How to complete this task: Please reproduce the data exactly and omit the pictures.

Recorded data:
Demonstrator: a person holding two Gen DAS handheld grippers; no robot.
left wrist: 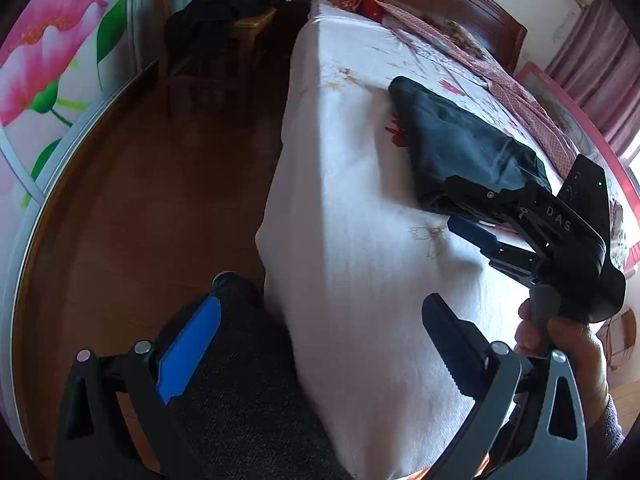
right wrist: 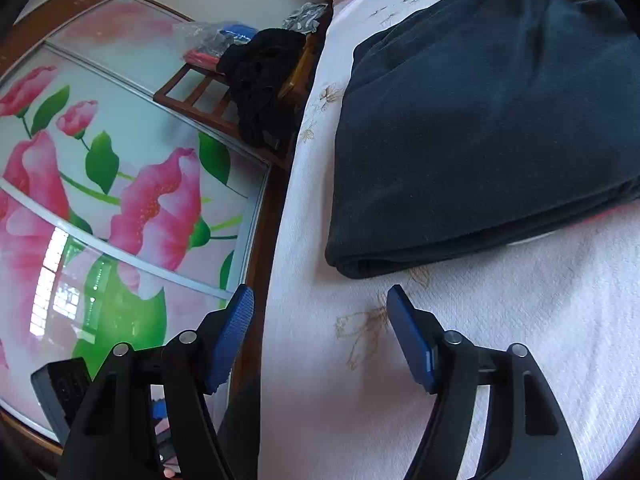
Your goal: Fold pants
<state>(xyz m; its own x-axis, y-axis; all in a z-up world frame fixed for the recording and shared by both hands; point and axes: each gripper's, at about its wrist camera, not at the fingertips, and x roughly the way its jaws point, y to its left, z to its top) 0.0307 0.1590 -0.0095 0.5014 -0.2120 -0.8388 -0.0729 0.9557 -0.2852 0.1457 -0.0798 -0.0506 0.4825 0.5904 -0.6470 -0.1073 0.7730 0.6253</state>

Solution below:
Demonstrator: a person holding two Gen DAS handheld grippers; no robot.
left wrist: 
right wrist: 
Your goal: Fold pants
<state>(xyz m; its own x-axis, y-axis; all in a z-up world frame fixed for the recording and shared by both hands; point and axes: each gripper's, at about its wrist camera, not at the fingertips, and x roughly the way its jaws point, y to its left, z to its top) 0.0307 0.1590 -0.0095 0.5014 -0.2120 -0.8388 -0.0729 0.9557 -0.2852 0.1457 -0.0798 -0.0506 0.4825 0.5904 -0.6470 -0.1073 0.7730 0.6253</state>

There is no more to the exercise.